Canada is a place with countless histories. The phrase "Canadian history" should probably be banned for a while because really it's just an invitation to an argument. And the arguments ensue because the truth is that Canada is an idea with many histories.
Thus you have your own approach to the idea, and your own idea of how to mark the 150th birthday on Saturday. It's fraught, this thing. But maybe you can just turn on the TV once or twice during the day and connect with the celebration, or not. That's how it works best – just you and the TV. There is a lot of coverage of something or other to do with the day and the birthday. It's bewildering.
Now, me, forgive me, but I am not a bit interested in a Jonathan Torrens Canada Day special "featuring the world's biggest butter tart and a heartfelt musical 'thank you' note to Canada." I think Torrens is just great and a fine fella. But, please. The program is Your Special Canada, airing Saturday, CBC, 7 p.m. (and previously aired June 25th). In fact, if I am obliged to watch another TV special about Canada being, you know, "special" and featuring butter tarts or Chris Hadfield, I will burst into tears. (Colonel Hadfield is both on CTV's news special, Canada 150, starting Saturday 11 a.m., and on Air Farce Canada 150, on CBC, Saturday 8 p.m.) Like I said, it's fraught, this thing.
All three major Canadian broadcasters cover official events, the speeches and malarkey, in Ottawa, starting at 10 a.m. for CBC and 11 a.m. for CTV and Global. That all ends at 2 p.m., except for CBC which goes until 3 p.m. and then presents multiple episodes of Becoming Canadian, which offers "Compelling and emotional stories from citizens as they become new Canadians." If you're a bit tipsy already, you'll be in tears, I bet.
In the evening, it's a wacky menu of Canada 150-related matters. Global is airing the 2017 Indspire Awards (7 p.m.) in which Indigenous professionals and youth are recognized for demonstrating outstanding career achievements. That's a smart move for July 1st, although the awards aired on APTN in March. CTV offers a repeat of Canada In a Day (9 p.m.), and it's a very, very pretty portrait of the lives of Canadians at home, in celebration of and connected to, the country's 150th birthday.
Canada Day 150! From Coast to Coast to Coast (CBC, 9 p.m.) is the big live special from Ottawa and beyond. I gather it features folk icon Gordon Lightfoot and the biggest fireworks display in Canada Day history. Heritage Minister Mélanie Joly said so at a news conference. Some of the headlining artists from Parliament Hill include Walk Off The Earth, Serena Ryder, Dean Brody, Alessia Cara, Lightfoot and a special thing from Cirque du Soleil. But if you want to engage with a different icon, on CBC News Network at 9:30 p.m. there's In Conversation With Peter Mansbridge, with the Pastor discussing his career and legacy. No fireworks, mind you.

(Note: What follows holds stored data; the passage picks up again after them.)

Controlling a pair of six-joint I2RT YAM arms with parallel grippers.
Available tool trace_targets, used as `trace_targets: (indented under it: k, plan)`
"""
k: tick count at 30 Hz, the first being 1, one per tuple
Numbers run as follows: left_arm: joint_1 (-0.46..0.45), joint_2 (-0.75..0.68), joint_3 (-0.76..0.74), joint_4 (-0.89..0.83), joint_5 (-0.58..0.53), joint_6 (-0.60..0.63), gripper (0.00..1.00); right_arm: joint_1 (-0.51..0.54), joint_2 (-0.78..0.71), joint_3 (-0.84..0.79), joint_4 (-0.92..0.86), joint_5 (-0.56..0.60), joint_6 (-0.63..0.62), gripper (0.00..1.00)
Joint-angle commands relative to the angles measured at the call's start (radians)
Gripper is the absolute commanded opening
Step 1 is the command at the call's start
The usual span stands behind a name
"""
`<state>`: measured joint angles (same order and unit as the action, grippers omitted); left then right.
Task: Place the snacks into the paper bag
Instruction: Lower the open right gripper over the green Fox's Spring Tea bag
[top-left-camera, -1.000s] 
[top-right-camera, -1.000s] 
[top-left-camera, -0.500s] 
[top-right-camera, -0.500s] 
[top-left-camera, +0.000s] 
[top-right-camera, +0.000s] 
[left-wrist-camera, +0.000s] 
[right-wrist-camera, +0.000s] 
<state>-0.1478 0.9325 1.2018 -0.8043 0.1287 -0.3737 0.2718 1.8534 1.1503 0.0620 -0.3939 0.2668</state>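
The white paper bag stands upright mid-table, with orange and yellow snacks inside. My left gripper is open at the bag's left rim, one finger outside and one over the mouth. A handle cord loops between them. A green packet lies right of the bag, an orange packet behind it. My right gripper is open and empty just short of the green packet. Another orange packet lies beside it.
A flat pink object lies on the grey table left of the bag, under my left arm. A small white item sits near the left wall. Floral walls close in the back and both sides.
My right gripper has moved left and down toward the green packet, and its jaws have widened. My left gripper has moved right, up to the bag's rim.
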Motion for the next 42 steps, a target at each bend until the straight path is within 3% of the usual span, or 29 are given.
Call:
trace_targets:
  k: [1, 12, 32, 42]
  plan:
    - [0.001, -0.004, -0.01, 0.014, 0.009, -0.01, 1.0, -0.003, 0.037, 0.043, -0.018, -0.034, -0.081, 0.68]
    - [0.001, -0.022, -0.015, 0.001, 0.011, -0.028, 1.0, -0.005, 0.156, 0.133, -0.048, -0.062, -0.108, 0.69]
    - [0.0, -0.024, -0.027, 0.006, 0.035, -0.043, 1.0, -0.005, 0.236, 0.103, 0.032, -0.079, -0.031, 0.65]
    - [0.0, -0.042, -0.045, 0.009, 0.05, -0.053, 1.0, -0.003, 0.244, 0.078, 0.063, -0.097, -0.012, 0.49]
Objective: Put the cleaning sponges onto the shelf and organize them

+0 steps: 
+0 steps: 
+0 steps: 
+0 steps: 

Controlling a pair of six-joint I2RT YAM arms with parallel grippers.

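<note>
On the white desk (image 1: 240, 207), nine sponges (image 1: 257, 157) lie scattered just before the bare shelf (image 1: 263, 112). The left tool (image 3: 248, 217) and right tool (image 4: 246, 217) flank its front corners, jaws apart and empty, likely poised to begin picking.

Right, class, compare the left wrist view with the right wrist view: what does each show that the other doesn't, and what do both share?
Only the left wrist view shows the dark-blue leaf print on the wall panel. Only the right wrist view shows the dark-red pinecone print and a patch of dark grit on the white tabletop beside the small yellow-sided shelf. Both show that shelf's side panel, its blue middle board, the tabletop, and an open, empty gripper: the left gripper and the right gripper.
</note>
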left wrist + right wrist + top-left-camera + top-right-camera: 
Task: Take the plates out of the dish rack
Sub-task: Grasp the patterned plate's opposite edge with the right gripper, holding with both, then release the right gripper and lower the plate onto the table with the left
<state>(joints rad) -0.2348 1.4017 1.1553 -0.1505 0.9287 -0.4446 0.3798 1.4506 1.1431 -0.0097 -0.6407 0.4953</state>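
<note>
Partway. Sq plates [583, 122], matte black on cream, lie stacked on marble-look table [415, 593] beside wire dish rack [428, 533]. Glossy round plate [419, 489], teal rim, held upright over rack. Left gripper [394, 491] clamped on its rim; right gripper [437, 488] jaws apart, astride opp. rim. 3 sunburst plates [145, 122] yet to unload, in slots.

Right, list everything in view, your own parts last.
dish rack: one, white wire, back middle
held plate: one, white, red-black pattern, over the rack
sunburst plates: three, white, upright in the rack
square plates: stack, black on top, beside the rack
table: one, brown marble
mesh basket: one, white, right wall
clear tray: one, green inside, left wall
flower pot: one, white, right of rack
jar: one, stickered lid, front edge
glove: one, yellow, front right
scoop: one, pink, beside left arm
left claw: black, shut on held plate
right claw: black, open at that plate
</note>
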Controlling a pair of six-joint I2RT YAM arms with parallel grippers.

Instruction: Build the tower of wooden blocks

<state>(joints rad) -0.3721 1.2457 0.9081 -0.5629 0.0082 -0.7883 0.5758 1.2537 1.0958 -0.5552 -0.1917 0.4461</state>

By Sunday, it is pretty much back to American programming on the commercial Canadian channels. Global has Big Brother, CTV has something called Steve Harvey's Funderdome, which would also make me burst into tears, I suspect, if I was forced to watch it.
Mind you, you can keep going all-Canadian with some good things on CBC. Once an Immigrant (Sunday, CBC, 9 p.m.) is Peter Keleghan's lovely documentary about taking his mother to her birthplace in Ireland and cheerfully ruminating on what it means to be an immigrant in Canada, with the forces of home pulling a person this way and that. It's funny and perceptive about the ideas of "family" and "home." And, by the way, I played a small role in getting the Irish part of this doc under way, and then left it to the participants and professionals.
Not unrelated and a good way to end your Canada 150 indulgence is The River of My Dreams: A Portrait of Gordon Pinsent (Sunday, Documentary Channel 9 p.m.). It's Brigitte Berman's loving and reverent look at the life and legacy of the actor, writer, painter and performer of so many acts that mattered. There are clips of him in Quentin Durgens, M.P. and in The Rowdyman, and we see him as self-deprecating poet. "I never really believed I was that great at anything," he says at one point. And, as we know, that's a very Canada 150 idea. This is a place with so many histories. Enjoy the one you want to celebrate or signify.